Employees working for Sevacare, in Haringey, are claiming that they should also be paid for the hours that the company deem as off duty, bringing their hourly rate down to £3.27 per hour, less than half the legal minimum wage of £6.70.*
Sevacare has contracts with several local authorities throughout the UK, however their contract with Haringey has been terminated relatively recently.
The claimants, six women and one man, provided care in the community over a six year period up until this year. They provided “live in” care, seven days a week, in the homes the elderly who suffered from severe dementia.
The carers would have to stay at the homes of the women and have to be on duty 24hrs a day. They would sleep in the same room as the person in their care and have to be on call throughout the night to cater for their clients needs.
The BBC reports that Sevacare disagrees that the care workers were working 24hrs a day. They argue that “live in” carers were paid by way of a “daily average agreement”. Meaning they were paid for a 10 hour shift which amounted to £550 per week. This, in turn, would take them over the legal minimum wage to £7.85 per hour.
All the employees, that worked for Sevacare, were on zero hours contracts and felt that if they refused to work such long periods for less that half the minimum wage, they would not be offered any other work. According to the BBC, one worker claimed that “if you tried to take a day off, they threatened to take all the hours off you.”
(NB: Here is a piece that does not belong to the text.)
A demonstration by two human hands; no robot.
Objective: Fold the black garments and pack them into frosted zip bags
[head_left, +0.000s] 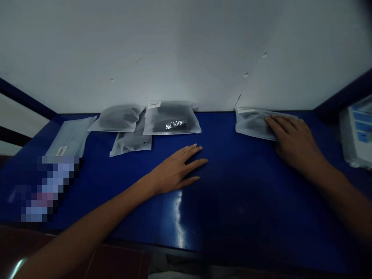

The tribunal have also included ex Severcare employees, who claim that they should have been paid for travel time between visits, which meant that their pay also fell below the legal minimum of £6.70 per hour.*
Following “serious concerns” raised by the Care Quality Commission in April 2016, Haringey Council terminated their contract with Sevacare. However, they are also being sued in the Central London Employment Tribunal for not ensuring that the workers were being paid properly for the care that they provided.
Despite this, the BBC, claim that they have seen evidence which points to care workers still not being paid the legal minimum wage even now.
Some of the care workers working for Haringey Council would spent longer travelling to their calls than they would actually caring for their clients. None of these hours were they paid for.
Last year, the Resolution Foundations estimated that as many as 160,000 care workers throughout England and Wales were being paid below the legal minimum.
Following this, HMRC announced that they would be starting an investigations of the six largest care providers to examine whether or not they had been paying their workers the minimum wage.
According to the BBC, Sevacare, have stressed that they are following the rules and paying their workers the legal minimum, but have made an acknowledgment that it highlights a problem across the care industry which comes down to “inadequate funding of social care for the elderly by the government”.